● **Aim of the task**: Scan the records beneath this line for the line holding "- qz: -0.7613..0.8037" and the line holding "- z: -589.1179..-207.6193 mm", then transcribe exactly those two and all lines between.

Data extracted from a collection:
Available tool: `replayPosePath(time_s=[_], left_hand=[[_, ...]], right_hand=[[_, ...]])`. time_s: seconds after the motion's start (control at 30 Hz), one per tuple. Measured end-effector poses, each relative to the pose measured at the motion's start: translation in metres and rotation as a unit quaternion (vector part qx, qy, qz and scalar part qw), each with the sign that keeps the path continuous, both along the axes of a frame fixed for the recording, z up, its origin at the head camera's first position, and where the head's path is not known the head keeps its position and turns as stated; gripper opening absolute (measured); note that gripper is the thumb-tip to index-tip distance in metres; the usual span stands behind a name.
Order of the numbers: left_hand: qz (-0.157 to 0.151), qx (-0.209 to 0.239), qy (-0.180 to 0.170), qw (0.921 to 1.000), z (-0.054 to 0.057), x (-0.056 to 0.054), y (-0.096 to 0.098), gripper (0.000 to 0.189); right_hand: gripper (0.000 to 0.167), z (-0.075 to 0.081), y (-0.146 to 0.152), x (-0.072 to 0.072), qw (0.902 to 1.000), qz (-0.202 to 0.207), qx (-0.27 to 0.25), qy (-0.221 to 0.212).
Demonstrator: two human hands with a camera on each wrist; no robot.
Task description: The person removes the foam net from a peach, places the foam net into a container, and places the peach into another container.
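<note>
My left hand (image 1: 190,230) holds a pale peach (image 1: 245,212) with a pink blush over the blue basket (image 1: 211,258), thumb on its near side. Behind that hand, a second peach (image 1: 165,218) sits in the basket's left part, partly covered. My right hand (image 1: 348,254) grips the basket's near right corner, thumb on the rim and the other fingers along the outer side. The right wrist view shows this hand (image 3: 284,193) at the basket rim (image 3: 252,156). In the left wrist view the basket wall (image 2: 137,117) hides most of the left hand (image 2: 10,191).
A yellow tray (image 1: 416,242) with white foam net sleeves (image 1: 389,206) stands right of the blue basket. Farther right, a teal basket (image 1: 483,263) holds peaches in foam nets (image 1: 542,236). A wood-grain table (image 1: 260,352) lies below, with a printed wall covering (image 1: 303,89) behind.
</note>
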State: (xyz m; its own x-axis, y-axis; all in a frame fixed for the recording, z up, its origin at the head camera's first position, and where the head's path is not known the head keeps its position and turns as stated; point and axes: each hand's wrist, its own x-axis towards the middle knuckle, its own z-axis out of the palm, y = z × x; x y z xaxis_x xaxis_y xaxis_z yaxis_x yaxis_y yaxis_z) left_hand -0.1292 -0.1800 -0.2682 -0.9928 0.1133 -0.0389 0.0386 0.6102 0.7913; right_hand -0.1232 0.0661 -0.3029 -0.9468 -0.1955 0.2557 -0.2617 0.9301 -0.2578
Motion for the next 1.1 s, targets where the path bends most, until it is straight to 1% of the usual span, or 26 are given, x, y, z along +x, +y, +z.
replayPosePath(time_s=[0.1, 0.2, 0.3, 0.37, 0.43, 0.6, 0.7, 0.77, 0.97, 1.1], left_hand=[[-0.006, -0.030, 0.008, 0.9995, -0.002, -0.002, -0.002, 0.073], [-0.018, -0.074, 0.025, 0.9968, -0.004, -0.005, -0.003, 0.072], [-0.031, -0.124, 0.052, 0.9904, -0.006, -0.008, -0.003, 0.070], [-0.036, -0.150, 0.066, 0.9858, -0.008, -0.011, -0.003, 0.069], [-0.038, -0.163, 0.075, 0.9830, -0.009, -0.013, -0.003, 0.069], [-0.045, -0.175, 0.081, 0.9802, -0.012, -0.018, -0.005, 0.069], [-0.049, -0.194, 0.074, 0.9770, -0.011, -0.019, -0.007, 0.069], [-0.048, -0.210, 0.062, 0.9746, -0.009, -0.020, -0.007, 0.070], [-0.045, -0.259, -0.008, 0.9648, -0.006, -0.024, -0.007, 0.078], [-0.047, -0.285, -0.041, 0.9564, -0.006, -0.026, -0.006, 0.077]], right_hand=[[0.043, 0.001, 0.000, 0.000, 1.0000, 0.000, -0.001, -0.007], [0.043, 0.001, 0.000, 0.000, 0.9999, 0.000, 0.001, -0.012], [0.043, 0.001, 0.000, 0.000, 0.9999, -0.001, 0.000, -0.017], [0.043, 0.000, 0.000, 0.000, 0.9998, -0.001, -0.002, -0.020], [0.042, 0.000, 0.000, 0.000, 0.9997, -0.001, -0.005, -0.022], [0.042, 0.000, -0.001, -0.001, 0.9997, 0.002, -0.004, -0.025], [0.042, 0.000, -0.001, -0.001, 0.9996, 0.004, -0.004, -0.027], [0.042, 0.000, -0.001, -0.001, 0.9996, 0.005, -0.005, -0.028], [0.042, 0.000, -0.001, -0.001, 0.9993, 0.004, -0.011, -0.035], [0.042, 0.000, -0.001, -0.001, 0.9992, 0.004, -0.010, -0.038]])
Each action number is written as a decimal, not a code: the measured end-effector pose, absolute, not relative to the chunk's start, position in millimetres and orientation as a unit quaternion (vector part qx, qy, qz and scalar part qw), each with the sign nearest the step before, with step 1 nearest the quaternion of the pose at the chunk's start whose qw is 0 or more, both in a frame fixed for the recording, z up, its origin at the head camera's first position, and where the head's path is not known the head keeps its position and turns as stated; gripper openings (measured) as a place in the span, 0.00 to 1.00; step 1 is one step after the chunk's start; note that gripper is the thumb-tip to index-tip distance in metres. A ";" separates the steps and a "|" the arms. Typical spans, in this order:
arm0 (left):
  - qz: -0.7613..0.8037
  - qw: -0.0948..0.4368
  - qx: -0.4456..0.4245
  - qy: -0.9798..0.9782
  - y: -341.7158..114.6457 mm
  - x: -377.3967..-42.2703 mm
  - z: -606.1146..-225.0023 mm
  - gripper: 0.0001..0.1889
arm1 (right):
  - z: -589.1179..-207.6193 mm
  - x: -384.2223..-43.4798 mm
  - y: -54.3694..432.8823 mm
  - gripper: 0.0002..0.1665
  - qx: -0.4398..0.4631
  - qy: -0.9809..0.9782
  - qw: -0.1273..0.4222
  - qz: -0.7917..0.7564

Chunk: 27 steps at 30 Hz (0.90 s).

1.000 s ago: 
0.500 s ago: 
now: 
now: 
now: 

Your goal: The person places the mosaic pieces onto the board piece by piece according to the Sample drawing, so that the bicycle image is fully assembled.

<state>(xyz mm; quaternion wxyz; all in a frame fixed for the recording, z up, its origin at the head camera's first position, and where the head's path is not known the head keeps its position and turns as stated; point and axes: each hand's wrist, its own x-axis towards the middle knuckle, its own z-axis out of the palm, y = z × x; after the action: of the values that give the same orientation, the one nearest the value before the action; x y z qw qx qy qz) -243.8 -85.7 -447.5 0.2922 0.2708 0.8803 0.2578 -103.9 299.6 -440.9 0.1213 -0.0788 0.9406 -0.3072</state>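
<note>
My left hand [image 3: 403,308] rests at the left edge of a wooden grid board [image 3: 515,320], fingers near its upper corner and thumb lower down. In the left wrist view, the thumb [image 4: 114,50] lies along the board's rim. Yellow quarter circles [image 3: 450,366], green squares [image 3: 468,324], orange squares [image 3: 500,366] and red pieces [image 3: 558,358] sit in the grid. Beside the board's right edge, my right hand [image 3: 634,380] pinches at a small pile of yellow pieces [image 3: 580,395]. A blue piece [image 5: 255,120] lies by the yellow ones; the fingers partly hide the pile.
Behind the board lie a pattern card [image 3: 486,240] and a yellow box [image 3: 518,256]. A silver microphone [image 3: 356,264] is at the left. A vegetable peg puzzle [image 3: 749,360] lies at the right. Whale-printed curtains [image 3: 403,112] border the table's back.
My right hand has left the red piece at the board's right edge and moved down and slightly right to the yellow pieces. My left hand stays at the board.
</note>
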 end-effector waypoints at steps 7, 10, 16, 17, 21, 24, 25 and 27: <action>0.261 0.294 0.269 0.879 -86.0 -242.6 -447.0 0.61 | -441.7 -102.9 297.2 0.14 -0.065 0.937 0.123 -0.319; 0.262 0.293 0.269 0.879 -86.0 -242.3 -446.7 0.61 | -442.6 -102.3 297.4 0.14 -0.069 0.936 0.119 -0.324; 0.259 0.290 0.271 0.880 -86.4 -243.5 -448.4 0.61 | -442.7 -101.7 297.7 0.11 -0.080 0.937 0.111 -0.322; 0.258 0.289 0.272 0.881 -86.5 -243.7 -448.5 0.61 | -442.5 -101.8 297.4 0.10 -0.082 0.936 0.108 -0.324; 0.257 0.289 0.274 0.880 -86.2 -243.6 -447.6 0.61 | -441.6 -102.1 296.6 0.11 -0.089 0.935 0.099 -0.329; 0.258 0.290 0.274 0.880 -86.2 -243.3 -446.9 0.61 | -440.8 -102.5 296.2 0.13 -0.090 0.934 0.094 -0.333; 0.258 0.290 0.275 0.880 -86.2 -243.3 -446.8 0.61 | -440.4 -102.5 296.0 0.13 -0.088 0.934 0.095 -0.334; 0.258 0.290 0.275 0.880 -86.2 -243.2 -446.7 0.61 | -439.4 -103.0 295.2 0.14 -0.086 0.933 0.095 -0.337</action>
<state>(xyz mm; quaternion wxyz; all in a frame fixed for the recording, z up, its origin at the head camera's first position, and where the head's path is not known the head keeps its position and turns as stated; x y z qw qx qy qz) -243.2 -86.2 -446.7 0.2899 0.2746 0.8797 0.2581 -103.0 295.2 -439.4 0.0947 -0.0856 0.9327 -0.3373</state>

● **Solution for this task**:
  - qz: -0.7613..0.8037
  - qw: -0.0948..0.4368
  - qx: -0.4456..0.4245
  - qy: -0.9798..0.9782
  - y: -341.7158..114.6457 mm
  - x: -377.3967..-42.2703 mm
  - z: -606.1146..-225.0023 mm
  - gripper: 0.0001..0.1889
arm1 (right):
  - z: -589.1179..-207.6193 mm

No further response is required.